:: The data ::
>>>>>

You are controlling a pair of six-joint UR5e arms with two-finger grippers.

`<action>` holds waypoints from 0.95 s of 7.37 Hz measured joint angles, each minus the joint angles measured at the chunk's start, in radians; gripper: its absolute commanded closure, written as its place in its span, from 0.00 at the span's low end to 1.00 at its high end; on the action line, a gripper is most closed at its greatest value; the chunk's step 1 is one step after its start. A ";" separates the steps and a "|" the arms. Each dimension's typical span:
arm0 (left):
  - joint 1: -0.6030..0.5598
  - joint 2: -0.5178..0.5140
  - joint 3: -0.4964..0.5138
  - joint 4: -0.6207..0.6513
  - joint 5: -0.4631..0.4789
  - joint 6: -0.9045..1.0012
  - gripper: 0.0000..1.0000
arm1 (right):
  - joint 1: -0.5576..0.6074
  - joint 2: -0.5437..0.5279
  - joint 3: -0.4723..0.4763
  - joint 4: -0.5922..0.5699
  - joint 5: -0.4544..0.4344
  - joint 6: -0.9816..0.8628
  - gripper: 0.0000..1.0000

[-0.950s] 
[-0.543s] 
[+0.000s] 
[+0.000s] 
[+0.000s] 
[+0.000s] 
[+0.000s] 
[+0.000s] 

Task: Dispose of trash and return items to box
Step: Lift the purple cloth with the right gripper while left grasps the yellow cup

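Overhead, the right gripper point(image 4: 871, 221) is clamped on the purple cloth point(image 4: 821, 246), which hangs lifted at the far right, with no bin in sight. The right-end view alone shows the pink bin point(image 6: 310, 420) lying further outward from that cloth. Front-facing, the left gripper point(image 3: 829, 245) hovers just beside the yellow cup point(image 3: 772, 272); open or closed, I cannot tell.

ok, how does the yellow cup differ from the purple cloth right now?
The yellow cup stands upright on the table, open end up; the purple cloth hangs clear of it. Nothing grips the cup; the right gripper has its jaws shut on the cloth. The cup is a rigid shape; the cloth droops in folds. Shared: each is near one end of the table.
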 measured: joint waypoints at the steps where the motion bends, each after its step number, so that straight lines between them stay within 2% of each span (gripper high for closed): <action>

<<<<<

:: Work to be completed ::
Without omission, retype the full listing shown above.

:: Result for this exercise ::
You are controlling a pair of six-joint UR5e arms with two-finger grippers.

`<action>` holds waypoints from 0.95 s of 7.37 Hz measured joint angles, each minus the joint angles measured at the chunk's start, in radians; gripper: its absolute commanded closure, written as its place in its span, from 0.00 at the span's low end to 1.00 at its high end; on the action line, a gripper is most closed at its greatest value; the chunk's step 1 is one step after its start. A ";" separates the steps and a "|" the arms. Each dimension's typical span:
arm0 (left):
  - joint 1: -0.6030..0.5598
  - joint 2: -0.5178..0.5140
  - joint 3: -0.4964..0.5138
  - joint 4: -0.6207..0.6513
  - joint 5: -0.4631..0.4789
  - joint 6: -0.9045..1.0012
  - gripper: 0.0000..1.0000
arm1 (right):
  - joint 1: -0.5576..0.6074
  - joint 2: -0.5437..0.5279
  - joint 3: -0.4723..0.4763
  - joint 4: -0.5922..0.5699
  - joint 5: -0.4544..0.4344
  - joint 6: -0.9816..0.8628
  - gripper: 0.0000..1.0000

[-0.950s] 
[-0.543s] 
[+0.000s] 
[+0.000s] 
[+0.000s] 
[+0.000s] 
[+0.000s] 
[+0.000s] 

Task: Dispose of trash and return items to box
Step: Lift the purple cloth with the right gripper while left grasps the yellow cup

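Overhead, the right gripper point(image 4: 871, 221) is clamped on the purple cloth point(image 4: 821, 246), which hangs lifted at the far right, with no bin in sight. The right-end view alone shows the pink bin point(image 6: 310, 420) lying further outward from that cloth. Front-facing, the left gripper point(image 3: 829, 245) hovers just beside the yellow cup point(image 3: 772, 272); open or closed, I cannot tell.

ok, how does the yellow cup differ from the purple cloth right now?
The yellow cup stands upright on the table, open end up; the purple cloth hangs clear of it. Nothing grips the cup; the right gripper has its jaws shut on the cloth. The cup is a rigid shape; the cloth droops in folds. Shared: each is near one end of the table.
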 measured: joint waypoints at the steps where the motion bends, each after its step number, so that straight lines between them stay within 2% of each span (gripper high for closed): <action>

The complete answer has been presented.